Tampoco nos pertenece el expresionismo de sus imágenes. Dejó de hacerlo el día que desterramos a Ricard Castells a vivir, con Aguirre, en su Dorado, hace ya muchos años. Estamos tajantes. Tampoco es para tanto, quizás, hasta la historia del cómic español sigue, en buena forma. Pero lo cierto es que González y sus formas esbozadas, bocetos que dibujan “la sombra en el viento, el olor a humedad, a adoquín y a cemento”, parece más cercanas al ideario estético de, por ejemplo, nuestros hermanos italianos (quién sabe si parientes de los mismos que empiezan esta aventura en un puerto de Génova el 19 de octubre de 1916): los Toppi, Mattotti, Bataglia, Gipi, Igort…o de autores hispanoamericanos como Breccia o Nine. En España, quizás debido a “la paciencia y rabia contenida mientras [vemos] en silencio [nuestros] armarios llenos de cadáveres, sepultados, generación tras generación”, no hemos estado en las últimas décadas para demasiados expresionismos. Hasta las reconstrucciones artísticas suelen ser ortodoxas, pulcras y asépticas; a no ser que quieran quedar expuestas al riesgo del insulto y el recalcitrante ninguneo revisionista (pobre Movida, pobres de sus miembros).

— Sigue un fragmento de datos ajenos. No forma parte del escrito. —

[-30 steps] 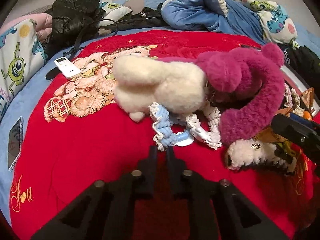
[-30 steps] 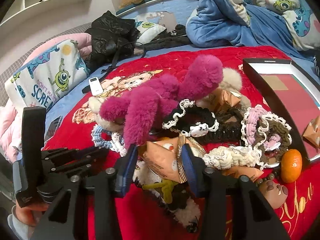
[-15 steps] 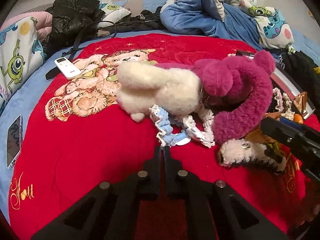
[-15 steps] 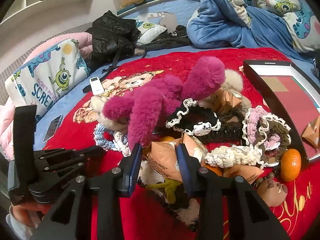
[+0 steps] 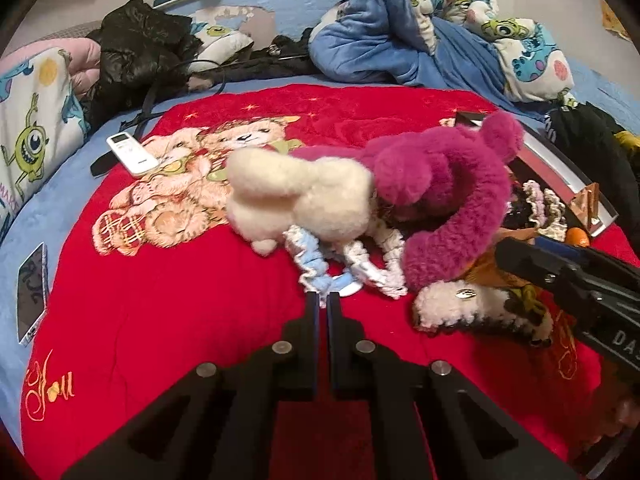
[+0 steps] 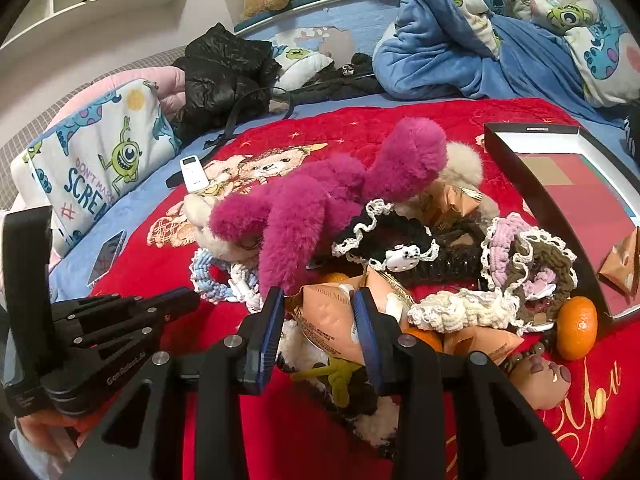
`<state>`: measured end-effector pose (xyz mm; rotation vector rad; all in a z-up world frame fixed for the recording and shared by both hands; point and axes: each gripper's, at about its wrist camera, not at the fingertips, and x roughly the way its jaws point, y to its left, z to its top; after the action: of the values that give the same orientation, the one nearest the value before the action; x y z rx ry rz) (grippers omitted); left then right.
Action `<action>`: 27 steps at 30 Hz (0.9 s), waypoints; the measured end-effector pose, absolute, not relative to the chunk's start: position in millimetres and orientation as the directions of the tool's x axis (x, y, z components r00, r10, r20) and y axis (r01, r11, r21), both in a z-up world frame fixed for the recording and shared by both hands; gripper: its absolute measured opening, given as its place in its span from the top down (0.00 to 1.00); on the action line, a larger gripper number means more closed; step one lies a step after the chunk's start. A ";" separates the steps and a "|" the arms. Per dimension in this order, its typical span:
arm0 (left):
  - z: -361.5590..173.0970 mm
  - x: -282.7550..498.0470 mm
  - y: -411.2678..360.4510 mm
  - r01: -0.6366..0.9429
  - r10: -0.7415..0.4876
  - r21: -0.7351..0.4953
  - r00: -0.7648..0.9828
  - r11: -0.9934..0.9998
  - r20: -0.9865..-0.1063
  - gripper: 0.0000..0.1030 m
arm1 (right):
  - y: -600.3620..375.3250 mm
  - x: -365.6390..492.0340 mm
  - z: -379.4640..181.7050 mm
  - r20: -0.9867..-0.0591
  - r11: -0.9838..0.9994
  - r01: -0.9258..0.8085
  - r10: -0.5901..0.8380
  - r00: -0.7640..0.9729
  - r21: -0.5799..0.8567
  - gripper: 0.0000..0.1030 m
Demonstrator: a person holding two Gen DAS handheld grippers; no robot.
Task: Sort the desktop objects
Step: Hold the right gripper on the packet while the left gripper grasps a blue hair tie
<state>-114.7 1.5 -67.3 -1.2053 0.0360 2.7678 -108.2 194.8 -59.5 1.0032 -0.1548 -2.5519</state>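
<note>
Snack packet (image 6: 326, 320) sits between right tool (image 6: 320, 312) fingers.

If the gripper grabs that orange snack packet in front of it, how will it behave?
The orange snack packet looks like thin, creased film, so it will probably crumple and feel light. Its glossy surface may slip between the right gripper pads. It lies across the pile, so lifting it may nudge the tangerine.

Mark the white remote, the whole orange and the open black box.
white remote (image 6: 193, 173), right wrist view, middle of its body
orange (image 6: 577, 328), right wrist view, centre of its peel
black box (image 6: 508, 160), right wrist view, its near wall
</note>
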 end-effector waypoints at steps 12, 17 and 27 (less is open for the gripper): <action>-75.8 -121.5 8.3 -0.089 0.038 0.029 -0.667 -0.996 -0.744 0.65 | 194.2 -109.9 -60.3 -0.632 -0.914 0.321 -0.403 -0.662 0.247 0.66; -79.1 -125.7 7.7 -0.100 0.068 -0.003 -0.656 -0.995 -0.751 0.65 | 194.7 -109.8 -60.9 -0.633 -0.914 0.321 -0.403 -0.661 0.247 0.66; -79.0 -126.5 15.9 -0.119 0.075 0.006 -0.665 -0.993 -0.743 0.65 | 192.5 -108.9 -61.2 -0.635 -0.916 0.318 -0.398 -0.662 0.243 0.66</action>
<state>-126.5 15.9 -79.0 -1.2326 0.0825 2.7723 -108.9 192.5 -61.2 1.0103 -0.1557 -2.5479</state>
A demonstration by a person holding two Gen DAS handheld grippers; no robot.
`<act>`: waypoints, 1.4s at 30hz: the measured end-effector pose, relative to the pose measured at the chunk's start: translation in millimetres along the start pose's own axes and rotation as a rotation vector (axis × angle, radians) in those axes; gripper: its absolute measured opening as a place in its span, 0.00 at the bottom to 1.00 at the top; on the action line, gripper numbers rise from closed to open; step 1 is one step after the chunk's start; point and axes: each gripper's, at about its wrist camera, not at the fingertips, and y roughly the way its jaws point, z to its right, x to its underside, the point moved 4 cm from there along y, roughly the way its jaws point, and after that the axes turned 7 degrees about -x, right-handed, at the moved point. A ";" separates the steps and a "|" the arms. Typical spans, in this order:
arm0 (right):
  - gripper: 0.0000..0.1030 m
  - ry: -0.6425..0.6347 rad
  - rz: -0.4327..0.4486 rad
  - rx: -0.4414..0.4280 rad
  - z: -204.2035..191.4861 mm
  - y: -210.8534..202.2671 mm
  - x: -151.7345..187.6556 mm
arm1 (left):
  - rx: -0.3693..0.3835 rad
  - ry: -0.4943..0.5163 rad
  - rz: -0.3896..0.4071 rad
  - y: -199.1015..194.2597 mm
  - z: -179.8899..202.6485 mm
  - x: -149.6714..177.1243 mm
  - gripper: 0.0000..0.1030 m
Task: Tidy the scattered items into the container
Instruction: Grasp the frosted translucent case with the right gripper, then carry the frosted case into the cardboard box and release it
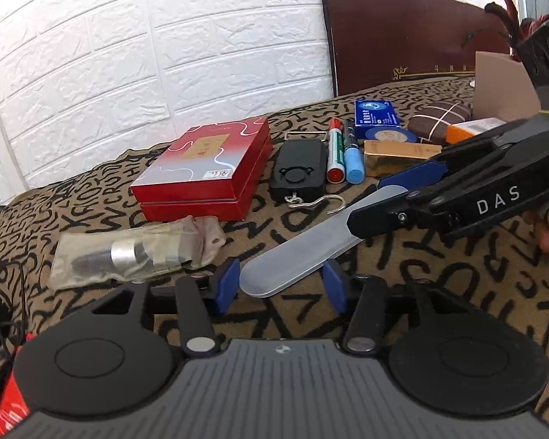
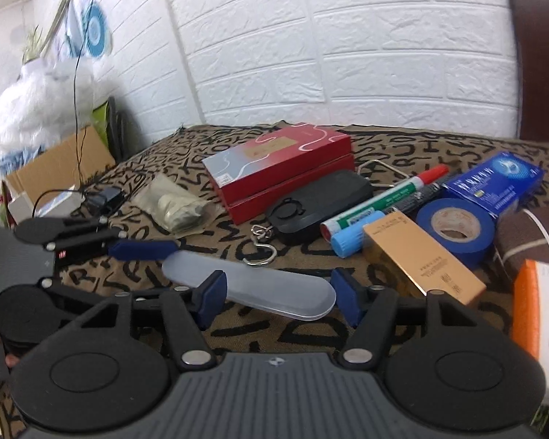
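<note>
Over the patterned cloth (image 1: 421,278), both tools straddle the translucent case (image 1: 292,256) ends, tilted downward.

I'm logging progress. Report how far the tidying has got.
Done: nothing visibly; no item is seen inside a container. In hand: the left gripper and right gripper each have jaws around the translucent case lying on the cloth; whether they press it is unclear. Left: red box, hanging scale, markers, blue tape, gold box.
</note>
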 end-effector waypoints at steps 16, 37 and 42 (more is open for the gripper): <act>0.61 0.008 0.191 0.032 -19.1 -74.2 -31.6 | 0.029 -0.036 0.159 -51.0 12.2 -48.2 0.46; 0.61 0.217 0.307 0.414 114.4 -259.7 -45.7 | 0.291 0.124 0.323 2.5 191.2 -190.5 0.42; 0.61 0.279 0.212 0.462 146.1 -246.3 -32.0 | 0.304 0.171 0.262 27.1 204.3 -192.2 0.42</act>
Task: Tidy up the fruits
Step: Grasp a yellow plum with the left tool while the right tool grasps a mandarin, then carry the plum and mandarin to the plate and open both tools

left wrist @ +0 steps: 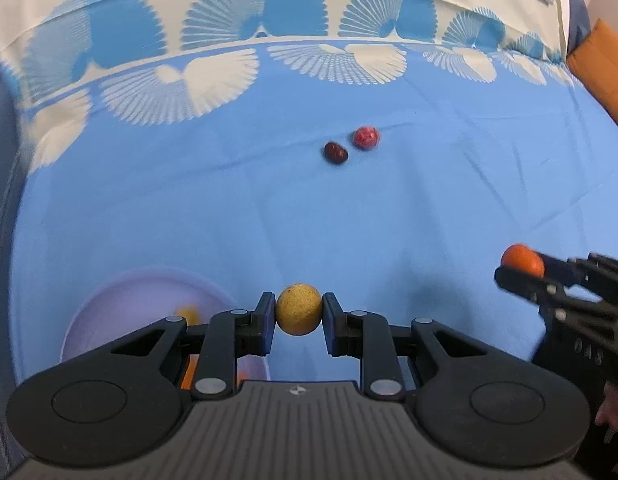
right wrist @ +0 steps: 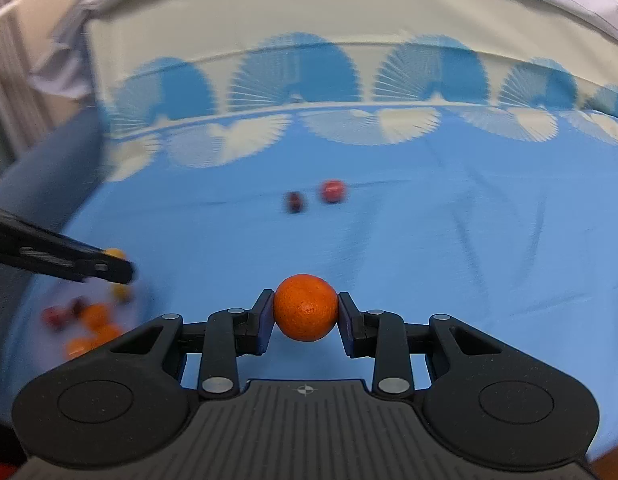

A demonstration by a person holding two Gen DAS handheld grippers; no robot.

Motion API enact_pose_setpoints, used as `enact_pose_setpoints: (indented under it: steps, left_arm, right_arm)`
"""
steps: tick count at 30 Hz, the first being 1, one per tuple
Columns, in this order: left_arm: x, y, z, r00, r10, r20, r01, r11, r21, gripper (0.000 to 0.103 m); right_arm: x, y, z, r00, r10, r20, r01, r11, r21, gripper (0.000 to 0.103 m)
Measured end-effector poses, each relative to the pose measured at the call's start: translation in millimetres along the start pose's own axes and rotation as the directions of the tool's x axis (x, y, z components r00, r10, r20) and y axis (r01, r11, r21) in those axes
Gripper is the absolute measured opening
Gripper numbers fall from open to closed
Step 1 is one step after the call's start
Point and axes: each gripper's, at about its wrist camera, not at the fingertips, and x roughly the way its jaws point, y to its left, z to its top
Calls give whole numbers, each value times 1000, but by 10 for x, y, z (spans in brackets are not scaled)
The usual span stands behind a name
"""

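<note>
My left gripper (left wrist: pixel 299 311) is shut on a round yellow fruit (left wrist: pixel 299 309), held above the blue cloth. My right gripper (right wrist: pixel 305 309) is shut on a small orange (right wrist: pixel 305 307); in the left wrist view that orange (left wrist: pixel 523 259) shows at the right edge, clamped in the right gripper (left wrist: pixel 521 266). A dark red date-like fruit (left wrist: pixel 335 152) and a round red fruit (left wrist: pixel 365 138) lie side by side on the cloth farther off. A pale lilac bowl (left wrist: pixel 109 312) sits low on the left, partly hidden by my left gripper, with yellow and orange fruit inside.
The blue cloth (left wrist: pixel 229 208) with a white fan pattern covers the surface. An orange cushion (left wrist: pixel 601 64) lies at the far right. In the right wrist view, blurred orange, red and yellow fruits (right wrist: pixel 95 322) lie at lower left, below the left gripper's fingers (right wrist: pixel 109 270).
</note>
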Motion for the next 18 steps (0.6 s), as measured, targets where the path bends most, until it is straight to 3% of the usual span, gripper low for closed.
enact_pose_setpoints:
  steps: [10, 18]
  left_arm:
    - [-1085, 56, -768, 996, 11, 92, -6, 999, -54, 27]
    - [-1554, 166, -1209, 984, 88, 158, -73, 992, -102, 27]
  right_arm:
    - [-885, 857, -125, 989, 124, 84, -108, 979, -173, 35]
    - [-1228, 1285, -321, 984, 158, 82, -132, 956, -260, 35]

Fueye respira de la heterodoxia del otro lado: “Acá todo está por construir, y mucho más a pulmón. Los emprendimientos colectivos y respuestas creativas a los problemas a las crisis…”, le comenta uno de los personajes al Jorge González-personaje en el tramo final de la obra. Quizás por eso, sea tan disfrutable y haya sido elogiada en nuestro país: porque desde su espíritu complejo y contradictorio, un argentino que lleva quince años viviendo entre nosotros, ha sido capaz de desnudarnos su naturaleza de emigrante y, de paso, la nuestra propia, la de los gallegos que fuimos y somos.